There was another snag. Lewrie had depended upon the staff of the Madeira Club after Aspinall had quit to enter his new career as an author. To replace all the skills Aspinall had possessed, he'd need at least three men; a cook, a manservant, and cabin steward, combined. And, most-like a cabin servant to aid the steward! As quick as his appointment had come, though, there hadn't been time to interview people and hire a few… not if he'd had two weeks' notice!

Lewrie could only hope that within his new frigate's crew, from among the people Captain Speaks had left behind, he might discover some who at least knew their left hand from their right, could boil water or brew coffee, set plates without breaking half of them, or scribble correspondence that was actually legible.

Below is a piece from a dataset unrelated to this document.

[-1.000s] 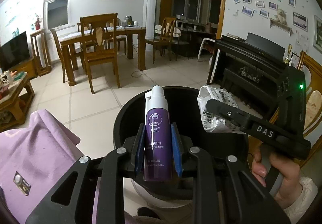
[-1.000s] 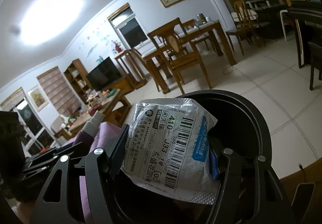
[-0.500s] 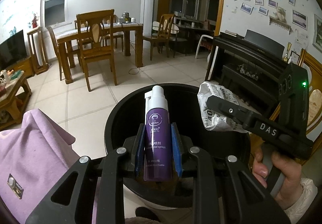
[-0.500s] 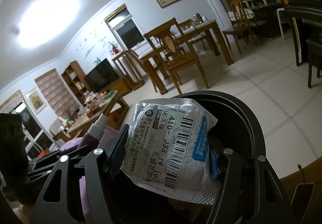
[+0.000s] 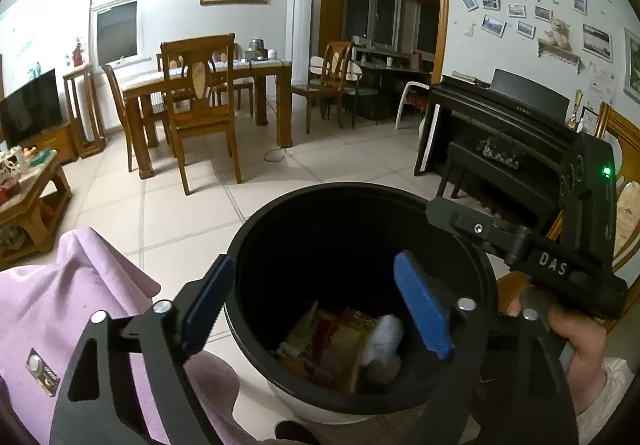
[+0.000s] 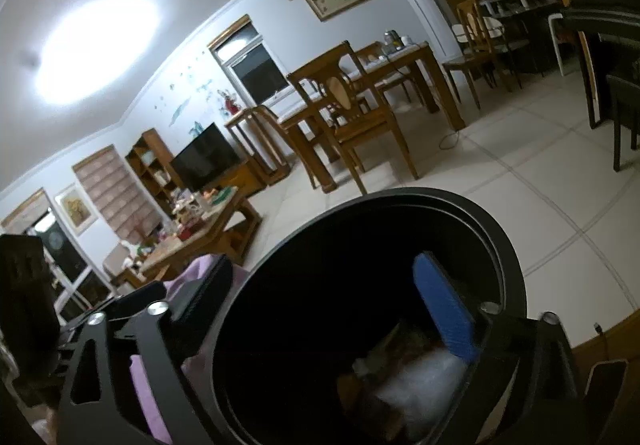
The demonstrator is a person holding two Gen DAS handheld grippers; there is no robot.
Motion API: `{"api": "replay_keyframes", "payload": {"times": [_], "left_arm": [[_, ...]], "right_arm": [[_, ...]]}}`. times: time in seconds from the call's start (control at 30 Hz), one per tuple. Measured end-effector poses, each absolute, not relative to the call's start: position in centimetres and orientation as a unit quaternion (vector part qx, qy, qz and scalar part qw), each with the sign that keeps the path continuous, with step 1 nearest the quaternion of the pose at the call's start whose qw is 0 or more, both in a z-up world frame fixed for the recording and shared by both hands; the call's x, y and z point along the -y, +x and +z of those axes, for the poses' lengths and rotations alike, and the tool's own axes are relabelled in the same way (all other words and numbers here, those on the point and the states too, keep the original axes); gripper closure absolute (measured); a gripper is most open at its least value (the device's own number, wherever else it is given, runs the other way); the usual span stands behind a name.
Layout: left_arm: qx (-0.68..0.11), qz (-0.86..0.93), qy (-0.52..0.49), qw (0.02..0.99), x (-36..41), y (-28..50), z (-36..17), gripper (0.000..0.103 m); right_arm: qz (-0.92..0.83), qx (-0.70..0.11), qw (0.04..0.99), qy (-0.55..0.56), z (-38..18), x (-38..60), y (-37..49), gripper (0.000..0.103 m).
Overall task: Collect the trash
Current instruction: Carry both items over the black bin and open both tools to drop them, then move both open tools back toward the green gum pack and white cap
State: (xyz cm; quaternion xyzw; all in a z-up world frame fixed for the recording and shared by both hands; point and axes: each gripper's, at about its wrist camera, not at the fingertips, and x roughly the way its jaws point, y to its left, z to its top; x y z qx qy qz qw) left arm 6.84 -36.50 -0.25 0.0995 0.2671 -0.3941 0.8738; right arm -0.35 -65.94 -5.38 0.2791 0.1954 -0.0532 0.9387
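A black round trash bin (image 5: 280,213) stands on the tiled floor right below both grippers; it also fills the lower right wrist view (image 6: 500,229). Inside lie wrappers and a crumpled white packet (image 5: 382,337), seen in the right wrist view too (image 6: 416,385). My left gripper (image 5: 316,309) is open and empty over the bin's mouth, blue pads wide apart. My right gripper (image 6: 332,309) is open and empty over the bin; its body shows in the left wrist view (image 5: 552,265). The purple spray bottle is not visible.
A pink cloth (image 5: 60,305) lies at the left of the bin. A black piano (image 5: 500,133) stands to the right. A wooden dining table with chairs (image 5: 200,93) is across the floor, and a low coffee table (image 5: 24,181) is at far left.
Both grippers opened. The purple spray bottle left the left gripper and the white labelled packet left the right gripper; the packet now lies in the bin.
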Motion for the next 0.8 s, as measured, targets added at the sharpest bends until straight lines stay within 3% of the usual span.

And stay out of his wine and spirits locker!

CHAPTER TWENTY-FOUR

Ahem?" Mr. Midshipman Tillyard announced, rapping on the door frame that led to the officers' gun-room. "Sirs?"

"Come," Lt. Farley, the Second Officer, lazily called out.

Officers did not stand harbour watches; that was left to the Midshipmen and the petty officers. Midshipman Tillyard stepped into the frowsty warm gun-room, hat under his arm, and beheld his superiors at their leisure. Lt. Farley and Lt. Fox, his very good friend, were at the long table down the centre of the space in their shirtsleeves, a backgammon board between them, with Lt. Fox in mid-throw of the dice. The Marine Officer, Lt. Eades, in full kit despite the officially sanctioned idleness, was reading. The Sailing Master, Mr. Lyle, was poring over a chart, as usual, and the Ship's Surgeon, Mr. Harward, was playing a wager-less game of vingt et un with the Purser, Mr. Pridemore.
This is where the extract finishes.